于是,祖东想在中腹做活,冷兵连续压、断,硬是没有给祖东机会。
至中盘,祖东投子认输。
“兵爷,你这冒险的下法,看来收到了奇效。”
冷兵端起茶水,喝了一口,“我也是一种尝试,老了,很多东西不尝试,真的会遗憾。”
祖东笑呵呵地说:“兵爷,辛亚伟也是你的尝试?”
“嗯!”
“却不知兵爷如何用法?”祖东问。
“现在可不能告诉你。既然冒险要用这个人,兵贵出奇,暂时还不能说的。”
“难不成让他来完成你我最后的心愿?”
冷兵茶喝了一半,停了手,定在半空中,认真地看着对面的祖东,微微地点了点头。
祖东:“此人如何?能不能胜任?现在还看不准。”
冷兵“不怕,迷雾重重我们就扒开云雾。现在人已经进来了,你就安排个事历练历练。”
祖东稍一思考,便道:“最近中部营的人员变动很异常,你提拔的几个亲信被蔡登辉安排在了边沿城镇活动,而在长安城里,安插了更多自己的人。依我看,不如派辛亚伟到中部营去报到,先任职长安富余钱庄副掌柜,给佟掌柜打个下手,你看如何
祖东作为整个双刀帮的大管家,对帮内人员变动、钱物收支等情况,了如指掌。
“不可!”
冷兵说得异常坚决,“不能让辛亚伟和中部营的人有太多接触。

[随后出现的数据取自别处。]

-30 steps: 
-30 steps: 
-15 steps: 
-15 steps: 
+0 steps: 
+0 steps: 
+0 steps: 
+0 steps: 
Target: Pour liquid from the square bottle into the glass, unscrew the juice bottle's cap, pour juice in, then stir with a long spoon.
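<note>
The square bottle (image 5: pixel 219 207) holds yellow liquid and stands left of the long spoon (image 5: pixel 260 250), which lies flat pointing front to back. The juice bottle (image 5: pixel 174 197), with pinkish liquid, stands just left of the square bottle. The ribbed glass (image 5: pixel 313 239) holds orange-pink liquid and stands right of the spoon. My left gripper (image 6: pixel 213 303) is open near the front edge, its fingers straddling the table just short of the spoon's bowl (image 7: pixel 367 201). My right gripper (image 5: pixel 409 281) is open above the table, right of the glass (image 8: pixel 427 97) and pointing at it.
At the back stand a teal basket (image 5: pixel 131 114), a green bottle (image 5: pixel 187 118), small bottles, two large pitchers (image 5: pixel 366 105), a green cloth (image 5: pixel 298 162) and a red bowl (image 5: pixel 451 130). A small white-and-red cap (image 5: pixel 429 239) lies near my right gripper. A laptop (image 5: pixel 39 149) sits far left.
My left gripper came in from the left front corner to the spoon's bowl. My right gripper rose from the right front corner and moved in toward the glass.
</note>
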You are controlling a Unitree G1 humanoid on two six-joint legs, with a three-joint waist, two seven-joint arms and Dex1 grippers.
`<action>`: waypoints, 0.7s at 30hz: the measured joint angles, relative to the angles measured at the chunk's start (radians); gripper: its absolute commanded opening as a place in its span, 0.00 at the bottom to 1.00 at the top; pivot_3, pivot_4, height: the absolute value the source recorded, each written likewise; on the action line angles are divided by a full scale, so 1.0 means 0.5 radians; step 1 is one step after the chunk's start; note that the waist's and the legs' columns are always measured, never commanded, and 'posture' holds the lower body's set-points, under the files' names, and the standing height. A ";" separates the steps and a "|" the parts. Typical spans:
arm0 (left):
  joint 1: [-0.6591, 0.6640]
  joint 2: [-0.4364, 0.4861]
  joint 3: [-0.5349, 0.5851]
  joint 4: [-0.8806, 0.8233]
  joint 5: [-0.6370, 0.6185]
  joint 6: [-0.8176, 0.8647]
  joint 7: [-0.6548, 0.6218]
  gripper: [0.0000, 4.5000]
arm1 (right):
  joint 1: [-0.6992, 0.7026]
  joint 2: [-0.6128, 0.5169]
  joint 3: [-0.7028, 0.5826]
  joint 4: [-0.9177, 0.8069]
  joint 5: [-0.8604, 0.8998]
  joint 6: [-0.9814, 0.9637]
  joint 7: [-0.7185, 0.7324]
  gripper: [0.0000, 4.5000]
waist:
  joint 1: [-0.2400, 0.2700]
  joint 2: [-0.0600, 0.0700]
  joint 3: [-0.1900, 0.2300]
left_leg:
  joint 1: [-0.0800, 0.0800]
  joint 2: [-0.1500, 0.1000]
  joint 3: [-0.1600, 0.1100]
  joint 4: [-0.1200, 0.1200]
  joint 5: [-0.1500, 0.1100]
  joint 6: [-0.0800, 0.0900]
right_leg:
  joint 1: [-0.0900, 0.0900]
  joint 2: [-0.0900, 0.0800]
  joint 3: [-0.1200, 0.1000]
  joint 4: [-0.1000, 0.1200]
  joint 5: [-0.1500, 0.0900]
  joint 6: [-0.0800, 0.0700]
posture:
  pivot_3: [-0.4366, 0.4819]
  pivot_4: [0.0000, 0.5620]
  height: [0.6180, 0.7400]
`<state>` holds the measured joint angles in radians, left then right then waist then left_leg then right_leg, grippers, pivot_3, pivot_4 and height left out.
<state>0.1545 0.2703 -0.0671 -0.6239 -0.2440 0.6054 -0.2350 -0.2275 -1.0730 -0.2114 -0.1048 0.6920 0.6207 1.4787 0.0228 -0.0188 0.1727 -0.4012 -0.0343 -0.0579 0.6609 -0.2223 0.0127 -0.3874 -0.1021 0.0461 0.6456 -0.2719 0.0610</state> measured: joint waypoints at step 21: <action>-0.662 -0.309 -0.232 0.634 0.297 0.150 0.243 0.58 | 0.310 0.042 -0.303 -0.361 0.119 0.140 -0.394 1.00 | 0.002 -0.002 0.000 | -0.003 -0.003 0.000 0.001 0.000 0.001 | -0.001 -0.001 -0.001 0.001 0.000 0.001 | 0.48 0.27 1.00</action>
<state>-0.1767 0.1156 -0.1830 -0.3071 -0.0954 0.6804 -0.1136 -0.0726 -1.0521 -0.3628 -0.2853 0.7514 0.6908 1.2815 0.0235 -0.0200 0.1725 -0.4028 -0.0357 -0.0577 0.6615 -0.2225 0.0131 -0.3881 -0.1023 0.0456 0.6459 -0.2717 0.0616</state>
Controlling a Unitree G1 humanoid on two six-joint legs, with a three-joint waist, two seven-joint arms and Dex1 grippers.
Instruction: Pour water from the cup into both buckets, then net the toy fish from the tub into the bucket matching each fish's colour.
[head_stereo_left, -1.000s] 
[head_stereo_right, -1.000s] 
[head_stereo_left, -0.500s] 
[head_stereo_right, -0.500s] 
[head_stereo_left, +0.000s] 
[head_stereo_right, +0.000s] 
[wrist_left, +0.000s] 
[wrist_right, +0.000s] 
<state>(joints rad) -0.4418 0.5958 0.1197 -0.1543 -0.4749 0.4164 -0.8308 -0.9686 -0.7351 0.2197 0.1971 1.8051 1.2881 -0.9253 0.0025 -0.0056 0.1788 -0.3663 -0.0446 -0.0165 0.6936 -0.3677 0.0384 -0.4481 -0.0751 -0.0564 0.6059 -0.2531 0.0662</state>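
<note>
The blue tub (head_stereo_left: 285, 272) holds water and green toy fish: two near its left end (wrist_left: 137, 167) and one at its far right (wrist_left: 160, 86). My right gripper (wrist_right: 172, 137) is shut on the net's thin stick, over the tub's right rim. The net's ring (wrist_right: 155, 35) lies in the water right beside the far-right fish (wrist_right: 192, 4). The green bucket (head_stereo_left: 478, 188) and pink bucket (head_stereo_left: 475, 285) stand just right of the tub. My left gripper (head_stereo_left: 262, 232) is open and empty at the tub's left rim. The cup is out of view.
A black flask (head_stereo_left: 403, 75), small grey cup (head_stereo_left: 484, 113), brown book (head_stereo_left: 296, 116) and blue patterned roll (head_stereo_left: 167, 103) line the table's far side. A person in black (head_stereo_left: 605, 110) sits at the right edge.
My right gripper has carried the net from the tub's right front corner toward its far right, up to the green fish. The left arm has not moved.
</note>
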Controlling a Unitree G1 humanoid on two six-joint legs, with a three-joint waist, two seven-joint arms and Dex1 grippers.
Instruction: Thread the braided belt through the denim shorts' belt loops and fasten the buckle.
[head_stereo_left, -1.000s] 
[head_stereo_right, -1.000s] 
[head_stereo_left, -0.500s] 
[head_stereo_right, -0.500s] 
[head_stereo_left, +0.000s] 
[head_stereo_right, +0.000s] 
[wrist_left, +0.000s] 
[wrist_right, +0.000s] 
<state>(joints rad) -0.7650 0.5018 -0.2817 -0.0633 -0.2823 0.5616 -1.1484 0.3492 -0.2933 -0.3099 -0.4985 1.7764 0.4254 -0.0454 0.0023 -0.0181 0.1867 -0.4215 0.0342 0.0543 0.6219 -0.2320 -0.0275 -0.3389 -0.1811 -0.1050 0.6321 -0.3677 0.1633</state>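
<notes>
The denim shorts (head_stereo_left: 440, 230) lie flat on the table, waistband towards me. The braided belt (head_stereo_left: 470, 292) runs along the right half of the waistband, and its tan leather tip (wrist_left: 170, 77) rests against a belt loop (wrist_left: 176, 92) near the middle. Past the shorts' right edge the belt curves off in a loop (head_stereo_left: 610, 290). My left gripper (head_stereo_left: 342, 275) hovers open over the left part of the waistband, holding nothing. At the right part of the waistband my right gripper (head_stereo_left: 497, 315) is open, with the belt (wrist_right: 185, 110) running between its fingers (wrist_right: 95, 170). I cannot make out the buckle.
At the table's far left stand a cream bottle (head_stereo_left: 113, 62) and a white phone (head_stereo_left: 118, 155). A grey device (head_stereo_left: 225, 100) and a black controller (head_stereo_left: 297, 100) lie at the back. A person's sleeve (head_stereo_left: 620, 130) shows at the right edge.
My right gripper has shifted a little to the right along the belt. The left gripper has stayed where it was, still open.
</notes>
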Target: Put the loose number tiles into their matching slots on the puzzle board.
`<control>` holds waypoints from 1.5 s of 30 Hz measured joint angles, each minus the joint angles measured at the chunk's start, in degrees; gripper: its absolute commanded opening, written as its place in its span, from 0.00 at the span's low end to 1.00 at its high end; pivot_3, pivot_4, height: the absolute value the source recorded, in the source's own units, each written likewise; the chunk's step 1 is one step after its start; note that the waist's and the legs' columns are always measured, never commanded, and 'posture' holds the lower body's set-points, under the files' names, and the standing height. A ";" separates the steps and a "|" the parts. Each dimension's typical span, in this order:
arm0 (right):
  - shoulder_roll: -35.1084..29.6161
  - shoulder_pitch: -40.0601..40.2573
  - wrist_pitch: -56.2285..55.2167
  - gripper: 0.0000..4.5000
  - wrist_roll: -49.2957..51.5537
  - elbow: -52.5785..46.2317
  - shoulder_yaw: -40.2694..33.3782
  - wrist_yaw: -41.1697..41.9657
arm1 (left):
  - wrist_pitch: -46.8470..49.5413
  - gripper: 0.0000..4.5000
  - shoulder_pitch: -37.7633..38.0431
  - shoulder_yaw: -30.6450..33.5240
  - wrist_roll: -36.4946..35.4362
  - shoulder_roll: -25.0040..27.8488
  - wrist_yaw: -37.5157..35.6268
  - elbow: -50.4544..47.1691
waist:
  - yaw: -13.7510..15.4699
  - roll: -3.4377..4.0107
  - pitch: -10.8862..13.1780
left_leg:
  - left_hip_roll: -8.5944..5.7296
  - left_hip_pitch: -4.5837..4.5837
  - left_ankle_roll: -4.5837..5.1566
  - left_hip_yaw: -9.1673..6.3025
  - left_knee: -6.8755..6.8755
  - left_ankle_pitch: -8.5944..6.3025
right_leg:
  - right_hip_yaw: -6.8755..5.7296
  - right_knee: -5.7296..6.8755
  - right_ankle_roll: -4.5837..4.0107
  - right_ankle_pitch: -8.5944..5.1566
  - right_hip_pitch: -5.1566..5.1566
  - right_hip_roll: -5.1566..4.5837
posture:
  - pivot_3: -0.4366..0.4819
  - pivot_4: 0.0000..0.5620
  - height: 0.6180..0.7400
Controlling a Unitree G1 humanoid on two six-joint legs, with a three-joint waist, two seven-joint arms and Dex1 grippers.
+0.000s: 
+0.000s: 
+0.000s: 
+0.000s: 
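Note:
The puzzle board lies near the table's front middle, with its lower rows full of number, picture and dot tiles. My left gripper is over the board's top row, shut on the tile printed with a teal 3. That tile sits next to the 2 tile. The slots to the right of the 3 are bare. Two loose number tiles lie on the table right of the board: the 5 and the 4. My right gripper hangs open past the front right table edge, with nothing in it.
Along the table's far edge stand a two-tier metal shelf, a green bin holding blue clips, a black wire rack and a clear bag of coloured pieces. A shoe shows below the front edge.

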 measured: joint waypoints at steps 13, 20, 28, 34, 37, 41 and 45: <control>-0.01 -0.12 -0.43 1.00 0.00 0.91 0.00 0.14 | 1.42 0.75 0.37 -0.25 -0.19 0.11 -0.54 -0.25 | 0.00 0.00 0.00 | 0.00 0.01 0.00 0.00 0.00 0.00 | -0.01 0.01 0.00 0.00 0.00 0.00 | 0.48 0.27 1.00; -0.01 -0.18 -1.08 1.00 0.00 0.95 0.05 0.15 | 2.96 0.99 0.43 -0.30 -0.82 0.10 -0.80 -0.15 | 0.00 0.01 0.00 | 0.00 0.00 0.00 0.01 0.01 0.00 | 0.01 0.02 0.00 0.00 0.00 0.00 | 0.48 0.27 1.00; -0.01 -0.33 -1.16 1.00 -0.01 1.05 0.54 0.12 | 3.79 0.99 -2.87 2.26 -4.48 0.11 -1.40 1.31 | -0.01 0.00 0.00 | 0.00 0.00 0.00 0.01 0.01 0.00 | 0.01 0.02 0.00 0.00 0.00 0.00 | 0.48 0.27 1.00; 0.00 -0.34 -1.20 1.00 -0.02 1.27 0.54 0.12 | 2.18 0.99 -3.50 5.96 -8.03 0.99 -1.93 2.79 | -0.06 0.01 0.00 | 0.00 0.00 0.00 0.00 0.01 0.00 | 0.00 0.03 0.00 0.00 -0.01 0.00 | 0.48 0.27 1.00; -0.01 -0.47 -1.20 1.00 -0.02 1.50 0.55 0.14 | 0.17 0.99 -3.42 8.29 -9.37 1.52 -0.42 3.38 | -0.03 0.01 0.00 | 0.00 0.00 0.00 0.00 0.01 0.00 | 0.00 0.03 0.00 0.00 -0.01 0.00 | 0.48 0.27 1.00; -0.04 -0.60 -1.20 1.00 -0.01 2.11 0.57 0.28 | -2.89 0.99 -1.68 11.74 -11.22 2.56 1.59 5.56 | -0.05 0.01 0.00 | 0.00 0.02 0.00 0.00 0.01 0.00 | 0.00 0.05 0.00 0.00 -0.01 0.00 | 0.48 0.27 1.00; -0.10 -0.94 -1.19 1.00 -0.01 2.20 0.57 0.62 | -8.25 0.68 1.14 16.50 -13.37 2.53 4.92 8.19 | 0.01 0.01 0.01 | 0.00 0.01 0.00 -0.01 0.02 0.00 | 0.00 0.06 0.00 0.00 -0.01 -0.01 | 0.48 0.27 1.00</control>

”
“中部营的问题,也很严重啊?”祖东提醒着冷兵。要知道,双刀帮中部营主要管辖地是长安城内及周边地方,这里有双刀帮大量的产业,如:当铺、钱庄、青楼、布匹、镖局等等。双刀帮主要的财力皆来源于此,说夸张些,双刀帮的根基和命脉多掌握在中部营的蔡登辉手里。
“放心,一时半会儿,中部营还乱不起来。”
“那辛亚伟?”祖东又问。
“就让他去紫玉楼打杂吧?”
“啥!老哥,此人现为长安南山书院院长,怎会屈尊去紫玉楼打杂,还有,他才和花盈盈闹了不愉快,将相不和啊。”
提到辛亚伟和花盈盈不合?冷兵居然呵呵笑起来。
“这小子,敢和我九夫人顶撞。”
“兵爷,是撕打。”
“够胆。”
“那就让他去紫玉楼打杂,啥职务不安排,从底层干起。也算是给他个教训。”
祖东猜不准冷兵的心思,先前稀奇人家得不得了,现在到手了,却是这般“爱护”?
“这不太好吧?”祖东还是不放心。
“哈哈……没事。行拂乱其所为嘛!我倒要看看,这人我究竟选对了没有。”
冷兵下手狠,用人亦狠!
蓦地,冷兵站了起来,远远地鸟瞰着群峰:会当凌绝顶,一览众山小,在览月堡的观星亭是欣赏美景最好的地方。
只不过,冷兵望着远方的群峰,总有一种忧伤,从眼神里飘荡出来。